What you will do: Your answer should be the lines below from the one holding "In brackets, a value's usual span" through the one holding "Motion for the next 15", copied exactly and with nothing else.

[Items listed in a dataset]
---------------

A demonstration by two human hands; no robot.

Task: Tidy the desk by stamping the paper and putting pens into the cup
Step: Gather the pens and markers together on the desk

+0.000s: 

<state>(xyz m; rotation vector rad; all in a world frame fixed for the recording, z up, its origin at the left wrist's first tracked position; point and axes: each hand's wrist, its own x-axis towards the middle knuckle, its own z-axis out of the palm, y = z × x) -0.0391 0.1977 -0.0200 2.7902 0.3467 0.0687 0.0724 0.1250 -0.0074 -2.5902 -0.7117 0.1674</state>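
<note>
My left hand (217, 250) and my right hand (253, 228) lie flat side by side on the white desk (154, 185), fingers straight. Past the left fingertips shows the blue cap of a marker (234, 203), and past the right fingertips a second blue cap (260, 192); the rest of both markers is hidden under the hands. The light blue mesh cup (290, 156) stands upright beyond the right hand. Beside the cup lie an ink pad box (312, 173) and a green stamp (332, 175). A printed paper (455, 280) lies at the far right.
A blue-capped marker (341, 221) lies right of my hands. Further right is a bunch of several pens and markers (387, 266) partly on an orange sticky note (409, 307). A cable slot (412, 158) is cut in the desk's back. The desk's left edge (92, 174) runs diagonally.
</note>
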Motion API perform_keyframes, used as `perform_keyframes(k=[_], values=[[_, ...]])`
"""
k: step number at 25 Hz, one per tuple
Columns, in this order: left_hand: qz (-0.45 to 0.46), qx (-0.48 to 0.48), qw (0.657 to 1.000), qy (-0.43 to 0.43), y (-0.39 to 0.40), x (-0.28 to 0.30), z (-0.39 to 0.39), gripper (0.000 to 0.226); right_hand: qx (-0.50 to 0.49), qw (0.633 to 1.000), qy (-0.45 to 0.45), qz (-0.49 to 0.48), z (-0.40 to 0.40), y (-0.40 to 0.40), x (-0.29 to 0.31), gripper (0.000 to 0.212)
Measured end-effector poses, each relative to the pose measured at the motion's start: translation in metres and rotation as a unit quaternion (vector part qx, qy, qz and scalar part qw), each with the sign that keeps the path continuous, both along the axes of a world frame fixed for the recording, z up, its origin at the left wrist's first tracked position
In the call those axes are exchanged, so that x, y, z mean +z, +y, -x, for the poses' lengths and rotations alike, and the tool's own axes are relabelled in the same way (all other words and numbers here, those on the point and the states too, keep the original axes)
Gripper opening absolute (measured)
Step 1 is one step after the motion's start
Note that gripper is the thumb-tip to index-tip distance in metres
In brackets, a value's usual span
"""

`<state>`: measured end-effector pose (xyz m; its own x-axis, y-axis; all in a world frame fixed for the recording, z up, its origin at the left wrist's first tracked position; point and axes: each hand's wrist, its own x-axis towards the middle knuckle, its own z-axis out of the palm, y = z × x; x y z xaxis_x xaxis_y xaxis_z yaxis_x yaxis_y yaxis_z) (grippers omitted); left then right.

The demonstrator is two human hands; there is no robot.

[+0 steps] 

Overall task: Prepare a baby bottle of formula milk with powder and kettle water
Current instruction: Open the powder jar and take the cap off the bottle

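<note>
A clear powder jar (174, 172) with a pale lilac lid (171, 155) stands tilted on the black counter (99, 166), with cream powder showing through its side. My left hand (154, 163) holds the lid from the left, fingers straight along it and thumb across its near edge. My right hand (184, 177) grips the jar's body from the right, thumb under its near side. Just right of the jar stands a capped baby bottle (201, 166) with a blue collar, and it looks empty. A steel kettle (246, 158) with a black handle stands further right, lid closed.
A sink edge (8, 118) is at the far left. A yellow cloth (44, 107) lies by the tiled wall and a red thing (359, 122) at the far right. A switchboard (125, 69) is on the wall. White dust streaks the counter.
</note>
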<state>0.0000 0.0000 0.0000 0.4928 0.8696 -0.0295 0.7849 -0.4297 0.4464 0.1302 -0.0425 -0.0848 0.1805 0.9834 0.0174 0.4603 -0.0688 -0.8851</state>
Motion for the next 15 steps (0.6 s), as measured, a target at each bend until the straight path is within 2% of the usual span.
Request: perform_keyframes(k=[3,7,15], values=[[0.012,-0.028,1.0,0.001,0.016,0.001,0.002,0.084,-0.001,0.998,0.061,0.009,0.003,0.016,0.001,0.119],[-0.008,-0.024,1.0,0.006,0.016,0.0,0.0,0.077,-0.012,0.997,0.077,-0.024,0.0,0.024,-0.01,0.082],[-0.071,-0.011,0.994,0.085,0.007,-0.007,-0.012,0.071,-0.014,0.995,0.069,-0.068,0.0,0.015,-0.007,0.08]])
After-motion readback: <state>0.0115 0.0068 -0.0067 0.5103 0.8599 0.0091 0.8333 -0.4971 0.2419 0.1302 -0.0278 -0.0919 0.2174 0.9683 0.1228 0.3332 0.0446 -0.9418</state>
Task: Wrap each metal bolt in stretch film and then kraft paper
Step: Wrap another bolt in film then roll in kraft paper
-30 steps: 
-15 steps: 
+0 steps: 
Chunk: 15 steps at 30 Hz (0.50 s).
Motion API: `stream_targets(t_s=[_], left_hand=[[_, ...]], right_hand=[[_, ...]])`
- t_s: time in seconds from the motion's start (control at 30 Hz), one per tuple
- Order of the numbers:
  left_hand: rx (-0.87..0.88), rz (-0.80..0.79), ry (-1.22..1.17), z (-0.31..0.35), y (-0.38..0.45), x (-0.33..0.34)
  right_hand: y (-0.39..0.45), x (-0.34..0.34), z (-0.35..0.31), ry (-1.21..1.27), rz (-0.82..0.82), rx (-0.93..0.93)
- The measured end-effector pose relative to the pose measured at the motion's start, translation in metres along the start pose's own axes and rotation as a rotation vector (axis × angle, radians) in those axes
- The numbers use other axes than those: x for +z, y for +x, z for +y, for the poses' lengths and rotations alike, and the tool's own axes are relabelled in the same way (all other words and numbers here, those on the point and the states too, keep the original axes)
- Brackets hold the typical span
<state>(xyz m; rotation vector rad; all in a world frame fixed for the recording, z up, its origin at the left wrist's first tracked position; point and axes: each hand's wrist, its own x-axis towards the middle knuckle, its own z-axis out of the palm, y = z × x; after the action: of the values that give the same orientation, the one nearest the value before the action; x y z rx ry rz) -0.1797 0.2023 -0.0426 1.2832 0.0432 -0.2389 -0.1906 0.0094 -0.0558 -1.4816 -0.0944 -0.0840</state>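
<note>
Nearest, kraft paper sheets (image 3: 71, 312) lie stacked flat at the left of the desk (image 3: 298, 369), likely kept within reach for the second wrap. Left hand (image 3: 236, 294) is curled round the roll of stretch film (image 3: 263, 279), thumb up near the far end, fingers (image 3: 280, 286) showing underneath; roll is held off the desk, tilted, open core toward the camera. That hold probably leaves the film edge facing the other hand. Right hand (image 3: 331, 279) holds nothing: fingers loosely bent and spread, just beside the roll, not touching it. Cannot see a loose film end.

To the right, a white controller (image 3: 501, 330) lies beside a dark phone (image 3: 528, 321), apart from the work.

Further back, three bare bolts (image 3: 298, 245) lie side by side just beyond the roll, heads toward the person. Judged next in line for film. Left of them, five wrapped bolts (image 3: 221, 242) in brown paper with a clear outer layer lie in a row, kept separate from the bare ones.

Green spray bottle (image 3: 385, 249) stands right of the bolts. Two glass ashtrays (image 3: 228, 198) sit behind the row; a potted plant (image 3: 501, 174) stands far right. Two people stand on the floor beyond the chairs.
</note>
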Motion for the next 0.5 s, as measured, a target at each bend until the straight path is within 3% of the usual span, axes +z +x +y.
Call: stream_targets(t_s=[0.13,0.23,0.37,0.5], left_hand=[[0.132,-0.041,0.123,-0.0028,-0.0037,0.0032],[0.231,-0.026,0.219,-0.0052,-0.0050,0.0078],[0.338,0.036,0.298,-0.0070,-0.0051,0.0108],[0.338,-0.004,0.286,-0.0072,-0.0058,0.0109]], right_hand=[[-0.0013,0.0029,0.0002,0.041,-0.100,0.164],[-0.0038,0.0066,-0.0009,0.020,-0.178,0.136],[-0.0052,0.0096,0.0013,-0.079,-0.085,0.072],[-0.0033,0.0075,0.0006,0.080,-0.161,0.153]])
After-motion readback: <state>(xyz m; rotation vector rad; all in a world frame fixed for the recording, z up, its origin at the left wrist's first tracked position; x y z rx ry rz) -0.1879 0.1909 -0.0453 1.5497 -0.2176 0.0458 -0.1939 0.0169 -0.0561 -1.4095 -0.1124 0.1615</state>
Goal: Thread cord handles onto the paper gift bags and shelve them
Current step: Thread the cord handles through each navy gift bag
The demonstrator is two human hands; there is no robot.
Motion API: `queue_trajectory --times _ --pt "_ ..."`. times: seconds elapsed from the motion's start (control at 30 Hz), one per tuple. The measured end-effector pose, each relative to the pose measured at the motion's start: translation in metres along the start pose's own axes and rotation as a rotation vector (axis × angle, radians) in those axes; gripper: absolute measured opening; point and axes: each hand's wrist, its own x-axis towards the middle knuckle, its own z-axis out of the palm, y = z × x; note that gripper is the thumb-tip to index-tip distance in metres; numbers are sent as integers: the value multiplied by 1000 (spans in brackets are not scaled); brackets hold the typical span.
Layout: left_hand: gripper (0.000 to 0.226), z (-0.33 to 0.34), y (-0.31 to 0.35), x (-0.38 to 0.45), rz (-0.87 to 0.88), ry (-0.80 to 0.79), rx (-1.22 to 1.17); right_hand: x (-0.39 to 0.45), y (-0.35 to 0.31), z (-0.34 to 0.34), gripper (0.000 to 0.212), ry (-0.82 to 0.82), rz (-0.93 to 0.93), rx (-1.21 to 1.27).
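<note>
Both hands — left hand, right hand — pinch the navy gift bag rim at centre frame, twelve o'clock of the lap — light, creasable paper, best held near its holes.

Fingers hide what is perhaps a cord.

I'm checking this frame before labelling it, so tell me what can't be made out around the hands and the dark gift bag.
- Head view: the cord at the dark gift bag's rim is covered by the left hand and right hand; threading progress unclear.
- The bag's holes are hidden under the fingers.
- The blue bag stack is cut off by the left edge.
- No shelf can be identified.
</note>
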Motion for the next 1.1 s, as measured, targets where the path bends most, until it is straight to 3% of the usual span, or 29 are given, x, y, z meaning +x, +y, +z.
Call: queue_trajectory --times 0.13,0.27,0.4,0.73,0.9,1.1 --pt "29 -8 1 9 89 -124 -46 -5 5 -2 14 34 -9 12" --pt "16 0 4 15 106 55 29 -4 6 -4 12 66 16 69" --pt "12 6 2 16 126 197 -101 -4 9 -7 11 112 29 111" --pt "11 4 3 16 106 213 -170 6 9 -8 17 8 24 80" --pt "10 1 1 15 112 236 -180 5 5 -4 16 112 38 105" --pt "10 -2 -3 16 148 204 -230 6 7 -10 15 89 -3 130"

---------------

Answer:
In brackets, a value's usual span
"""

`<state>`: measured end-effector pose (xyz m; its own x-axis, y-axis; all in a world frame fixed for the recording, z up, its origin at the left wrist's first tracked position; point and axes: each hand's wrist, its own x-axis towards the middle knuckle, its own z-axis out of the palm, y = z × x; x y z xaxis_x xaxis_y xaxis_z yaxis_x yaxis_y yaxis_z) (grippers omitted); left then right.

The demonstrator is two human hands; there is no robot.

[+0 steps] 

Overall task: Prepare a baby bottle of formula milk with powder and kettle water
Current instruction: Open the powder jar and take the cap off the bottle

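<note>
A clear powder jar (174, 172) with a pale lilac lid (171, 155) stands tilted on the black counter (99, 166), with cream powder showing through its side. My left hand (154, 163) holds the lid from the left, fingers straight along it and thumb across its near edge. My right hand (184, 177) grips the jar's body from the right, thumb under its near side. Just right of the jar stands a capped baby bottle (201, 166) with a blue collar, and it looks empty. A steel kettle (246, 158) with a black handle stands further right, lid closed.
A sink edge (8, 118) is at the far left. A yellow cloth (44, 107) lies by the tiled wall and a red thing (359, 122) at the far right. A switchboard (125, 69) is on the wall. White dust streaks the counter.
</note>
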<state>0.0000 0.0000 0.0000 0.4928 0.8696 -0.0295 0.7849 -0.4297 0.4464 0.1302 -0.0425 -0.0848 0.1805 0.9834 0.0174 0.4603 -0.0688 -0.8851</state>
Motion for the next 15 steps (0.6 s), as measured, a target at each bend until the straight path is within 2% of the usual span.

There is nothing else to the answer.